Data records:
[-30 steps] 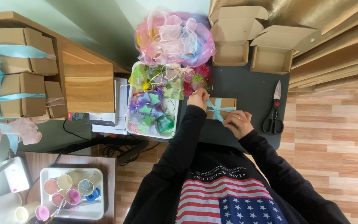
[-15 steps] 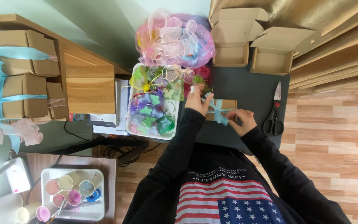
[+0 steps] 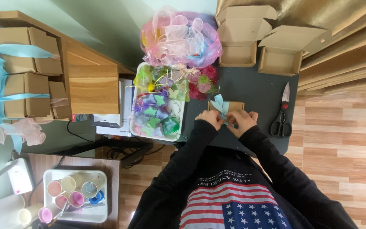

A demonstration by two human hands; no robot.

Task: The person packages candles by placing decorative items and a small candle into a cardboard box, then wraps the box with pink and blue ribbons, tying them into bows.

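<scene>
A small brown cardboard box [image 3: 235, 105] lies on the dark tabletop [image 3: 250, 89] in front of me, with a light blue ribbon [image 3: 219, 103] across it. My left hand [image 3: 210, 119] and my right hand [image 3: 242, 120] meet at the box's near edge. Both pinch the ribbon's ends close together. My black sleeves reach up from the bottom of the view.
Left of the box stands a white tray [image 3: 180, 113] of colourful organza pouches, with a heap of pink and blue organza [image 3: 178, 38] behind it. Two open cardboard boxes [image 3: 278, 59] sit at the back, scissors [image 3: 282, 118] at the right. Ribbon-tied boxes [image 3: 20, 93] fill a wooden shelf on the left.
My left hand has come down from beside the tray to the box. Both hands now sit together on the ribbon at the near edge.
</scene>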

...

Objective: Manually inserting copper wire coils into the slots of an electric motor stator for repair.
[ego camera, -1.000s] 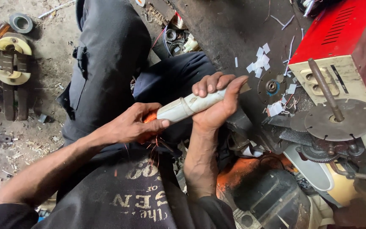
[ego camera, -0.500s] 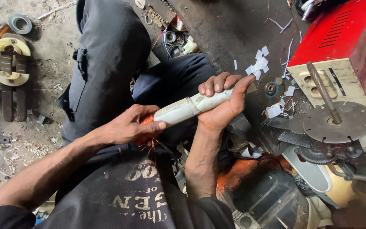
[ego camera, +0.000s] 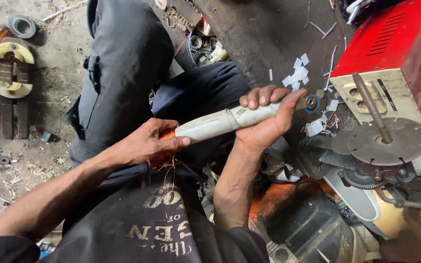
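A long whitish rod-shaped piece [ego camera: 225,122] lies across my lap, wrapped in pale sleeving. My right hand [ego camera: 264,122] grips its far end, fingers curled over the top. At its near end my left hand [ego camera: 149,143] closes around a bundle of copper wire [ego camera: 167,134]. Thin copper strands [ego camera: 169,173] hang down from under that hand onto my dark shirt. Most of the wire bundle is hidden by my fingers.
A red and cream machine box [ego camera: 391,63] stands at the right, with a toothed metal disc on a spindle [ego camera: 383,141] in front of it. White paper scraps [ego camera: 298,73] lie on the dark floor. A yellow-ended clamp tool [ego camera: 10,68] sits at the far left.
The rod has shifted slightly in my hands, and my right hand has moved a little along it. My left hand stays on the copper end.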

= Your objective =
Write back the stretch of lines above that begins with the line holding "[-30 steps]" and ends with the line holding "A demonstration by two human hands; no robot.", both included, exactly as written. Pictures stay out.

= Output of the exercise =
[-30 steps] 
[-15 steps] 
[+0 steps] 

A demonstration by two human hands; no robot.

With that, the answer is complete.